Rwanda: When returning home becomes a significant act of resistance

By Ambrose Nzeyimana

Some years back I watched a documentary film about young children (5 to 12 years old) who were taken away from their parents because the latter, given their mentally disturbed state of mind, were incapable of taking care of them.

Two decades later, when these same children, then adults, were asked if whether not they would’ve preferred to stay at home whatever were their parents’ mental health issues, the majority of them said that they would’ve chosen to be with them.

In fact, what had happened in the meantime (during those long years away from each other) is that a good number of those children had developed mental conditions, similar, if not, worse than those of their parents they had been separated from.

When president Kagame refuses Rwandans in exile (like father Thomas Nahimana on November 23rd, 2016 or late king Kigeli V Ndahindurwa) to return to Rwanda in dignity, he behaves like those parents who could not take care of their children given their own mental issues.

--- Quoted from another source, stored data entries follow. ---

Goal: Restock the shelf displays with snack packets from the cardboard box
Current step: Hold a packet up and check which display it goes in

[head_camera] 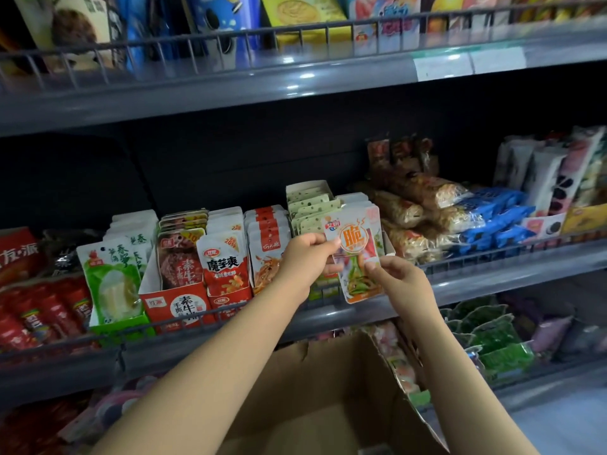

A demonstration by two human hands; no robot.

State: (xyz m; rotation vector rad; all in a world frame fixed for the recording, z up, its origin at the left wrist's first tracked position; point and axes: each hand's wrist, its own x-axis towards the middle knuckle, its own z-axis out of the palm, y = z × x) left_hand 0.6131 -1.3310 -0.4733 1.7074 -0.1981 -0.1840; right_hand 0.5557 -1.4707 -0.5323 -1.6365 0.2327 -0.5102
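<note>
1. Head view looks down past 2 bare forearms at a middle shelf (460,284) packed with rows of snack packets; the cardboard box (315,405) sits open below the arms, and its inside looks bare where it shows (the bottom is partly cut off by the frame edge).

2. Both hands share 1 snack packet (356,254), white with an orange roundel and a picture of green vegetables. It hangs upright in front of the shelf's wire rail, just ahead of a pale display carton (308,205) holding green-backed packets.

3. Left hand (303,256) pinches the packet's left edge near the top, fingers curled onto it. Right hand (399,280) pinches the lower right part, thumb on the printed face.

4. The step in hand appears to be placement: the packet is out of the box and raised to shelf height but not yet seated in any row.

5. The next move likely calls for tipping the packet back and sliding it in at the front of the matching row. Similar white packets seem to stand right behind it, though I cannot tell for sure that they match.

6. Neighbours are tight: the red-topped packets (267,238) stand just to the left, and wrapped brown bundles (417,205) lie close on the right, so it must go in straight.
</note>
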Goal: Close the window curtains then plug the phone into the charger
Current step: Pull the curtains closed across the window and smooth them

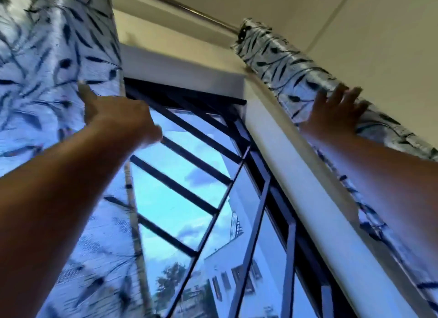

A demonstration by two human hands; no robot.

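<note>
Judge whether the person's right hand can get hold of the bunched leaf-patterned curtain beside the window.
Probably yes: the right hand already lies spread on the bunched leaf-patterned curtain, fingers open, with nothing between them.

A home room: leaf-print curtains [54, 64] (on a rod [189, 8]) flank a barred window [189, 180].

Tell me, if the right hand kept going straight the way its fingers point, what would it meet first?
The right hand already looks to be against the bunched right curtain; its fingers point up along the fabric toward the curtain rod. Depth is unclear and the frame is blurred.
</note>
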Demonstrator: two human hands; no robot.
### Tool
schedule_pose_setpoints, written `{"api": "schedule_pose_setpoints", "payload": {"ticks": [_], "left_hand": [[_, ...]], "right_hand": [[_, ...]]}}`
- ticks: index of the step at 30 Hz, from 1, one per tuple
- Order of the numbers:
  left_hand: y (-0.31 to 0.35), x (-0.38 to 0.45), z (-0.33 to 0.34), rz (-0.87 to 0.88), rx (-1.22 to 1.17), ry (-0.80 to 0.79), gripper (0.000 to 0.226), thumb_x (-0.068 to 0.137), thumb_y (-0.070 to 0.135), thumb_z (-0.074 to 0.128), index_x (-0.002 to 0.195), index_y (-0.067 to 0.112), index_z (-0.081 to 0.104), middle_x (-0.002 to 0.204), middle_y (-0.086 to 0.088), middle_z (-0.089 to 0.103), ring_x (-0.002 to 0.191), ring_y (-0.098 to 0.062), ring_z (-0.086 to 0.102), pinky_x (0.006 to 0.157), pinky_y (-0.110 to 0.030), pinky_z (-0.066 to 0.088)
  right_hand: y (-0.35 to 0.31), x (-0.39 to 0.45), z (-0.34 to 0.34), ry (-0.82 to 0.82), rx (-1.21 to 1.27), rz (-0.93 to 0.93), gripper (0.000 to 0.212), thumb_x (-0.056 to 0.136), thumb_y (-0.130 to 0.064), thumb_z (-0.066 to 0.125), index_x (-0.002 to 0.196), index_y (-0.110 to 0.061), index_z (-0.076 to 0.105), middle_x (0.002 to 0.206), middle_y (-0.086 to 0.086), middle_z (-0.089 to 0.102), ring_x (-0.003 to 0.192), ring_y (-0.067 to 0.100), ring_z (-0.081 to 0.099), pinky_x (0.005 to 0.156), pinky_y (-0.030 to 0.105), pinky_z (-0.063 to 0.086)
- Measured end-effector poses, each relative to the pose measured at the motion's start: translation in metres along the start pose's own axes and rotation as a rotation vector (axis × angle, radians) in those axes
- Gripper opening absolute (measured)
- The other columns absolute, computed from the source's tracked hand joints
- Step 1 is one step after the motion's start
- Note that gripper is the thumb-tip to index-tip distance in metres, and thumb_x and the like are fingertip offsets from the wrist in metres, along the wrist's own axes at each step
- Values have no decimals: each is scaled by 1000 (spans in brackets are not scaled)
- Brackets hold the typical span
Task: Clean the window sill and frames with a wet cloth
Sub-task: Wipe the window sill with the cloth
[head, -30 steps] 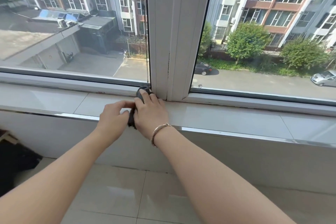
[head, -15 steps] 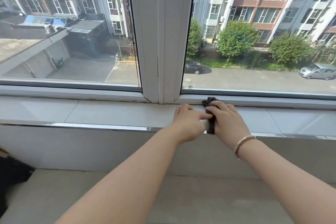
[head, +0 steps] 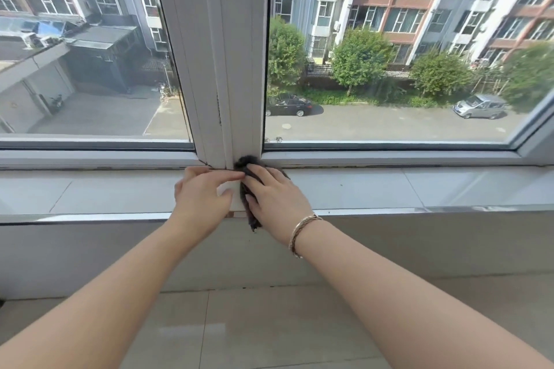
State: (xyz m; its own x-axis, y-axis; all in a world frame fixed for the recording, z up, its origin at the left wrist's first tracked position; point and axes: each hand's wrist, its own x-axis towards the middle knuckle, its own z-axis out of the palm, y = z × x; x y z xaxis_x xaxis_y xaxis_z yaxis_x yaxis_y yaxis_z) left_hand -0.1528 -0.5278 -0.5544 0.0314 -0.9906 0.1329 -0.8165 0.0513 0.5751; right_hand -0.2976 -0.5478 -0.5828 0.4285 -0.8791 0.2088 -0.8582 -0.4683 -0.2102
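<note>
Two bare forearms reach forward over a pale tiled floor point(head: 260, 326) toward the window. On the right wrist sits a thin gold bracelet point(head: 299, 232). The right hand point(head: 277, 198) lies over a dark cloth point(head: 250, 189), fingers extended and spread on top of it, pressing it down rather than curling round it; the cloth's tail hangs past the front edge of the window sill point(head: 374, 189) just below the heel of that hand, and its bunched far end pokes out beyond the fingertips. The left hand point(head: 202, 192) rests on the sill just left of the right one, fingers fairly straight and pointing right, the index finger reaching across to touch the cloth beside the right fingertips; whether it pinches the fabric I cannot tell. Directly beyond both hands stands the white central frame post point(head: 221, 54), and the cloth's bunched end meets its foot, where the lower frame rail point(head: 389, 156) runs off to the right. Farther off, through the glass, a black car point(head: 287, 105) and a silver van point(head: 479, 106) stand on a street before trees and apartment blocks.
</note>
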Motion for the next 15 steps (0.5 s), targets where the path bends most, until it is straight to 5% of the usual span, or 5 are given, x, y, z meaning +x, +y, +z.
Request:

You flee your home because you don’t feel safe. You are taken or pushed away from your homeland. Conditions you face in the process and momentarily are out of your control. There is not much you could’ve done about the circumstances. But you are still linked to where you come from.

Fighting back and returning to your homeland, when you feel you can, becomes a vital act of resistance, for yourself and others alike. Who knows if your motherland wouldn’t improve on its uncertain and unstable standing too (a parent without their child is never whole again). Consequently, every one can become a winner.
But beyond that question of returning home as an act of resistance, there is another dimension very fundamental which relates to the factors which makes parents (let’s consider here Rwanda as a parent for its citizens) mentally unstable.

During the recent “umushyikirano”, “national dialogue” held in Kigali in December 2016, Serverian Nzakamwita, archbishop of Byumba, raised the issue of insecurity inside the Rwandan family. This might be at a micro level of a nation. But if at a macro level, the majority of nucleus families suffers from insecurity, it’s the entire country which is insecure.

Finding and solving the problems at the root causes of families’ insecurity could be the start of improving the country’s overall security. As a government, putting one’s head in the sand and expecting that these problems will go away is only irrational and irresponsible.

At the end, there wouldn’t be any resistance if citizens’ needs were taken care of by government institutions acting as parents. Father Thomas Nahimana and his political party wouldn’t be doing everything to return to their native Rwanda, because they wouldn’t have left it in the first place. Or late king Kigeli V Ndahindurwa wouldn’t have died in a foreign land and his body forcibly returned home to be buried unceremoniously.

There are children who return to their parents’ home peacefully, driven by the nostalgia of missing familial comfort and the hunger to become whole again. But there are others who return only motivated by anger and revenge for having been deprived of their home.

Though both acts of returning home could be seen as ways of improving the conditions between the returnees and their motherland, consequences can be either damageable or beneficial, if the process is either vengeful or peaceful.

In the Rwandan situation, time will tell if returnees and current leaders in the country want to destroy whatever has been built during recent decades or only make improvements for a sustainable co-existence.

In the meantime, let’s remember this: between October 1st, 1990 and July 1994, RPF waged a civilian war against Rwanda, killed hundreds thousands of Rwandans and displaced millions inside and outside the country.

It took power in the middle of that killing which was defined internationally as the Rwandan genocide by UN. On April 6th, 1994, it had murdered 2 seating presidents: Juvenal Habyarimana of Rwanda and Cyprien Ntaryamira of Burundi. It has never been investigated so far.

With the backing of Anglo-Saxon powers, mainly US and UK, Rwanda, Uganda and Burundi invaded DRC in 1996 and occupied it in 1997. Despite change of actors on the ground, that occupation has not ended until today. It has instead caused the death of more than 8 million Congolese and 500,000 Rwandan hutu refugees, and dire impoverishment of the surviving population.

The said occupation has also enabled a massive plundering of Congolese mineral resources and systematic weakening of the country’s institutions. And beneficiaries of that stealing of DRC wealth are western US, UK, Canadian, Australian, German and other multinationals.